*AIM OF THE TASK*.
Nothing outside the stretch is wanted. Repeat exactly the lines of the listing below from the one that contains "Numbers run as" through the one that contains "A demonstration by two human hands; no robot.", both ends included.

*GIVEN INFORMATION*.
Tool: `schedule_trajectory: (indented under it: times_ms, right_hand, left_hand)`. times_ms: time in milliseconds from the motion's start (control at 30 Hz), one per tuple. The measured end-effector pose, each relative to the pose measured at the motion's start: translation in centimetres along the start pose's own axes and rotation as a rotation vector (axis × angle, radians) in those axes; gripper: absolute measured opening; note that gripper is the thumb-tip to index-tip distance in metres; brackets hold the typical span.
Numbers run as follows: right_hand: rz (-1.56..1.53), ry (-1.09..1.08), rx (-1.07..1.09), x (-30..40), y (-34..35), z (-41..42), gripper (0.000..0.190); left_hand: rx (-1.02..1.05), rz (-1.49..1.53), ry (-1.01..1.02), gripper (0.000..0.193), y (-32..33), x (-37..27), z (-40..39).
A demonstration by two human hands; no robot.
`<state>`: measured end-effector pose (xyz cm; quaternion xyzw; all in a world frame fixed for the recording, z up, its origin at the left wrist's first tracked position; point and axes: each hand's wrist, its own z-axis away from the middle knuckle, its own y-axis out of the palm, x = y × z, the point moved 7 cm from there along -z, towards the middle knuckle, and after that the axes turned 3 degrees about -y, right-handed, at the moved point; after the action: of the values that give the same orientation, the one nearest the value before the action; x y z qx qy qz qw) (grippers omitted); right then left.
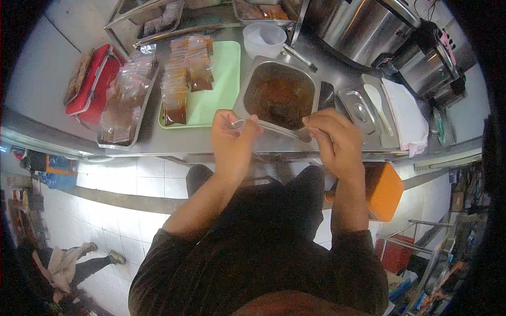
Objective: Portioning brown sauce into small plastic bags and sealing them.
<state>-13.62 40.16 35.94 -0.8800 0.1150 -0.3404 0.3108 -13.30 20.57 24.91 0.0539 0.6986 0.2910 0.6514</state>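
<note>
A steel food pan (242,94) with brown sauce (279,94) in it stands in front of me. My left hand (234,136) is at its near left corner, with a small clear plastic bag (236,125) between thumb and fingers. At the near right corner is my right hand (334,138), thumb and fingertips brought together. Whether they pinch something thin or touch the rim cannot be made out. Left of the pan, several filled zip bags (174,94) lie in overlapping rows on a light green tray (226,75).
More filled bags (126,94) fill a steel tray at left, beside a red case (93,89). A translucent tub (264,39) stands behind the pan. Right are a steel lid (357,110), white spoon (377,104), white cloth (405,114) and large steel pots (357,29). Another person (75,264) is behind, at left.
</note>
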Motion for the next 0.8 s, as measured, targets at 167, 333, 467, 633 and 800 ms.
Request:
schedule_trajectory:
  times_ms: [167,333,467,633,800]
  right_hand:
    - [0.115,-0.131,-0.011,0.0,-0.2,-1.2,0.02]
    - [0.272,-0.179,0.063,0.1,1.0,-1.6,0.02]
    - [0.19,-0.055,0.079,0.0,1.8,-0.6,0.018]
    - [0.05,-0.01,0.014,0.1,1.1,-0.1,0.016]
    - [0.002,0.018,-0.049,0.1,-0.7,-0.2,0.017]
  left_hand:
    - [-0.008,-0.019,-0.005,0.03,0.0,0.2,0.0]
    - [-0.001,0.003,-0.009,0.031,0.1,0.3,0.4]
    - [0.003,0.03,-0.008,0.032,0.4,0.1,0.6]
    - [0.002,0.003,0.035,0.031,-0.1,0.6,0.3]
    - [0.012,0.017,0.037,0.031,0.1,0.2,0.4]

*RESULT OF THE TASK*.
Numbers run as follows: right_hand: rz (-1.56..1.53), ry (-1.09..1.08), rx (-1.07..1.09), x (-30..40), y (-34..35), z (-41..42), gripper (0.000..0.190); left_hand: rx (-1.02..1.05), rz (-1.49..1.53), ry (-1.01..1.02), gripper (0.000..0.193), y (-32..33), x (-37..27), z (-40..39).
A demonstration by two human hands; no robot.

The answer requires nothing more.